(replace) doesn't seem to work with "^".

Started by gregben, October 23, 2004, 06:20:24 PM

Previous topic - Next topic

gregben

I'm trying to replace the initial character of a string

(actually, I'm trying to do something more complex, but this is the gist of it).

I tried the following under newLisp 8.2.0 (Sparc Solaris 8) and got the following:



> (replace "a" "aaa" (upper-case $0) 0)

"AAA"

> (replace "^a" "aaa" (upper-case $0) 0)

"AAA"

> (replace "a$" "aaa" (upper-case $0) 0)

"aaA"

> (replace "^a" "aaa" (upper-case $0) 0)

"AAA"

> (replace "xa" "aaa" (upper-case $0) 0)

"aaa"



Note that I expected:

(replace "^a" "aaa" (upper-case $0) 0) to yield "Aaa".

See that "a$" works as expected.

I put in "^a" just for grins, but I expected "aaa" from it.



I suspect this is my fault, but perhaps it is a bug in pcre.c

or newLisp?

Lutz

#1
The newLISP function 'replace' will replace _all_ occurences of the pattern found. To replace just the first pattern do a:



(regex "a" "aaa")



which will give you just the first occurence:



("a" 0 1) ; offset 0 length 1



Lutz

Lutz

#2
(replace "^a" "aaa" (upper-case $0) 0)



on this pattern it will take "aa" and match again then take "a" and match again.
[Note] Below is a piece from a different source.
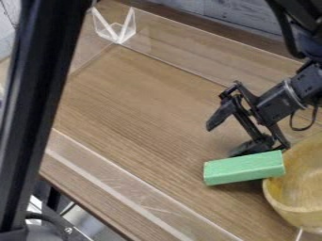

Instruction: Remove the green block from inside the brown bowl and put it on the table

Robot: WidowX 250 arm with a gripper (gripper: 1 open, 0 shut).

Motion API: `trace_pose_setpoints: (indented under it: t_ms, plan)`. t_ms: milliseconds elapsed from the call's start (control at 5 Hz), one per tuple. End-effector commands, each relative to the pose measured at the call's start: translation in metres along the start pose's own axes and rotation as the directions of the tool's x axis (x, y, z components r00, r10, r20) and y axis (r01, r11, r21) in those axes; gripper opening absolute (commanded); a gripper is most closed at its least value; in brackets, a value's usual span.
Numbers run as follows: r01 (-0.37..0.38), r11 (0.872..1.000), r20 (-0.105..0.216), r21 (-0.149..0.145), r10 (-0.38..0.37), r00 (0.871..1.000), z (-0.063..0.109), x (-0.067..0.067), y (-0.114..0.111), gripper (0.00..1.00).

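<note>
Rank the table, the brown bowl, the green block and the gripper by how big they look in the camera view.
1. table
2. brown bowl, partly cut off
3. gripper and green block look alike

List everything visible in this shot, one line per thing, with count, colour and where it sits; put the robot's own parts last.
green block: one, light green, lying flat on the table, just left of the bowl and below the gripper.
brown bowl: one, pale tan, at the lower right corner, cut off by the frame edge.
table: one, brown wood grain, filling most of the view.
clear walls: low transparent panels along the table's edges, with a corner at the top left.
dark pole: one, black, slanting down the left foreground, close to the camera.
gripper: one, black, open, above the block and holding nothing.
</note>
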State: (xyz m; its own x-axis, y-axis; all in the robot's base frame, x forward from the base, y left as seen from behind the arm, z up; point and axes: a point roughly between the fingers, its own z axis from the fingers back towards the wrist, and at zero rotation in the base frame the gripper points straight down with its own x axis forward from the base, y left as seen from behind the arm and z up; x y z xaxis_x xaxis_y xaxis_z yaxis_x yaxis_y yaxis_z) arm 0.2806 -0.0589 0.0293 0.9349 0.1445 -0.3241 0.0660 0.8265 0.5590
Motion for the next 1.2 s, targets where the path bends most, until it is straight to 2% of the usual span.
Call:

so 'replace' replaces then takes the rest of the string and repeats the whole procedure again. This behaviour is most of the time Ok wheren it looks like this:



(replace "^a" "axaa" (upper-case $0) 0)



"Axaa"



But fails when having multiple matches one after the other. Unless newLISP would start parseing the pattern itself, the only work around I see at the moment is using 'regex' or find, catching the first position/length and then doing only one replace.
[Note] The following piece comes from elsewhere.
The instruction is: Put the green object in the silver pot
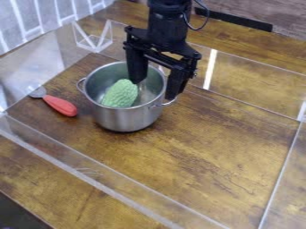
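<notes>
You're getting even, moderately bright light. Glare streaks whiten the clear panel edges (212, 68) and wash out the upper left corner. The silver pot (123, 109) shows soft highlights on its wall and casts only a faint shadow on the wooden counter (227, 143). The picture is low-resolution and slightly soft throughout.

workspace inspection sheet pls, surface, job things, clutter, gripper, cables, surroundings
surface: wooden table, clear panels along its edges
job's things: green object lies inside the silver pot
clutter: red-handled tool on the table left of the pot
grippers: gripper open, pointing down over the pot's right rim, holding nothing
cables: dark cable near the arm's top
surroundings: white slatted structure at upper left
</notes>
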`<state>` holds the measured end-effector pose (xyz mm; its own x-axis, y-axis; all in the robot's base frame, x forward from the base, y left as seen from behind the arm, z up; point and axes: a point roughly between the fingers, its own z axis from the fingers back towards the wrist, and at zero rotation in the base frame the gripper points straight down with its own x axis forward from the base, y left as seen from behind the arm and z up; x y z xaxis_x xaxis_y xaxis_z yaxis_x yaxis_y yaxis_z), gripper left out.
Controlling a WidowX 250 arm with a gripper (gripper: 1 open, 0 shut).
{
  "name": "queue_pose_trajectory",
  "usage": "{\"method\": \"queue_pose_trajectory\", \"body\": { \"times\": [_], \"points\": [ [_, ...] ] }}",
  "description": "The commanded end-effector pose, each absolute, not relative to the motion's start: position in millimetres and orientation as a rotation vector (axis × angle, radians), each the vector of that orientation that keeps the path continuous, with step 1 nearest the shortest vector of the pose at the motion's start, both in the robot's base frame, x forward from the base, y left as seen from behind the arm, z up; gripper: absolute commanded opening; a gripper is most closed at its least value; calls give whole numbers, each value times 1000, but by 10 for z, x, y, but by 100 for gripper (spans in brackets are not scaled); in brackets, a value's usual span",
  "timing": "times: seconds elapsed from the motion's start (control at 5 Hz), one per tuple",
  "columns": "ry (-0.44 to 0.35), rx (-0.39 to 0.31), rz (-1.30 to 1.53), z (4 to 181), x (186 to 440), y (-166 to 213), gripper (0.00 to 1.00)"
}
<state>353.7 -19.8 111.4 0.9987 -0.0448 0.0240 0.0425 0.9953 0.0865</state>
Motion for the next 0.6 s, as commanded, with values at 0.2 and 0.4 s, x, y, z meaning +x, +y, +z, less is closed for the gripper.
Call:
{"method": "queue_pose_trajectory", "body": {
  "times": [0.2,0.4],
  "points": [
    [-107,93,52,1350,3674,-106,100],
    [-98,101,42,1264,3754,-190,100]
  ]
}}
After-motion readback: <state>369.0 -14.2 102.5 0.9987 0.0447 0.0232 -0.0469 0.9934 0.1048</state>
Perhaps we need an additional bit in the option flag to force 'only one replace'.



Lutz

Lutz

#3
and this would also work:



(replace "(a)(.*)" "aaa" (append (upper-case $1) $2) 0)



=> "Aaa"



because the search pattern is 'greedy' and 'eats' the whole string.



Lutz

gregben

#4
Try this in perl:



#!/usr/bin/perl



$a = "aaa";

$a =~ s/^w/x/;

print "$a=$an";



You will get $a="xaa". This is correct in Perl,

and is what I want newLisp to do.



To anyone who's interested, the pattern

/^w/ means match any single "word" character

at the beginning of the string. This is the correct

function of the "^" character.

Lutz

#5
Yes, I understand, newLISP tries to do multiple replaces, it does the first "a" then tries another with the ramaining string "aa" then with "a" as outlined in previous posts. To do the replace only once use the workarounds described.
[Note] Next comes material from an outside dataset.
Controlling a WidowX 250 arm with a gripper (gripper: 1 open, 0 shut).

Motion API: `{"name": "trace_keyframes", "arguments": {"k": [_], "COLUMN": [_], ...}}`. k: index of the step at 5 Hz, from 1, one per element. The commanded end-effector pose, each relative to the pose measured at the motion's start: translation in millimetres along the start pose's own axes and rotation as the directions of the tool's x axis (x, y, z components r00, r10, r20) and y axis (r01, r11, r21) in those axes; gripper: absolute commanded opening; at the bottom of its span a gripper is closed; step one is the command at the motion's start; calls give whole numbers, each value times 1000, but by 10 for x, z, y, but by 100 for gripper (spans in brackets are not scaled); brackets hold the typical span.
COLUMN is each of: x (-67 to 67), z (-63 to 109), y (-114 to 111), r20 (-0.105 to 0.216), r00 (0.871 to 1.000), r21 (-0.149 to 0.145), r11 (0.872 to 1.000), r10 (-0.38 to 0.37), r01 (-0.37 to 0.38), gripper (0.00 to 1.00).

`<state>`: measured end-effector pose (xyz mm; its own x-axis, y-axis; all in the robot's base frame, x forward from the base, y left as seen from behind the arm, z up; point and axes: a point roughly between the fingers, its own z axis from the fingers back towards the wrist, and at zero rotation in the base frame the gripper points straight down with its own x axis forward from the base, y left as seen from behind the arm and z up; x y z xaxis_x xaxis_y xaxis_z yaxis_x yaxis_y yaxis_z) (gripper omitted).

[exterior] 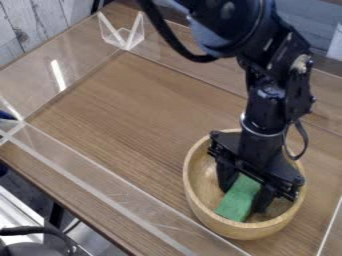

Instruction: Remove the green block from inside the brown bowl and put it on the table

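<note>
The brown bowl sits on the table near the front right corner. The green block lies flat inside it, its near end pointing toward the front rim. My gripper points straight down into the bowl. Its black fingers stand on either side of the block's far half with the jaws still apart. Whether the pads touch the block's sides I cannot tell. The far end of the block is hidden behind the gripper body.
Low clear acrylic walls edge the tabletop along the front and left. A small clear acrylic stand sits at the back left corner. The arm rises above the bowl toward the upper middle of the view.
</note>
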<state>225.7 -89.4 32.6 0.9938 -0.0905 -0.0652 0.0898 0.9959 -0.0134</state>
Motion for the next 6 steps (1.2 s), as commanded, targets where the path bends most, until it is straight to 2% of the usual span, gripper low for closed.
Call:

And I can offer to add a flag in the 'option' field to tell 'replace' to do only one replacein the next version. There are still several bits left in the options flag (see manual for regex and replace).



Lutz

gregben

#6
Thanks, Lutz for all your feedback. :-)



Here's a little function I wrote that  is sort of useful

without using regex or replace.



#!/usr/bin/newlisp



(define (initial-capital str)

  (nth-set 0 str (upper-case (nth 0 str)))

  str

)





(println (initial-capital "abc"))

(exit)

Lutz

#7
Hi Greg,



 just finished the additional option for 'replace':



(replace "a" "aaa" (upper-case $0) 0x8000) => "Aaa"



(replace "^\w" "aaa" (upper-case $0) 0x8000) => "Aaa"



(replace {^w} "aaa" (upper-case $0) 0x8000) => "Aaa"



of course it can be combined with any other option for regex



Lutz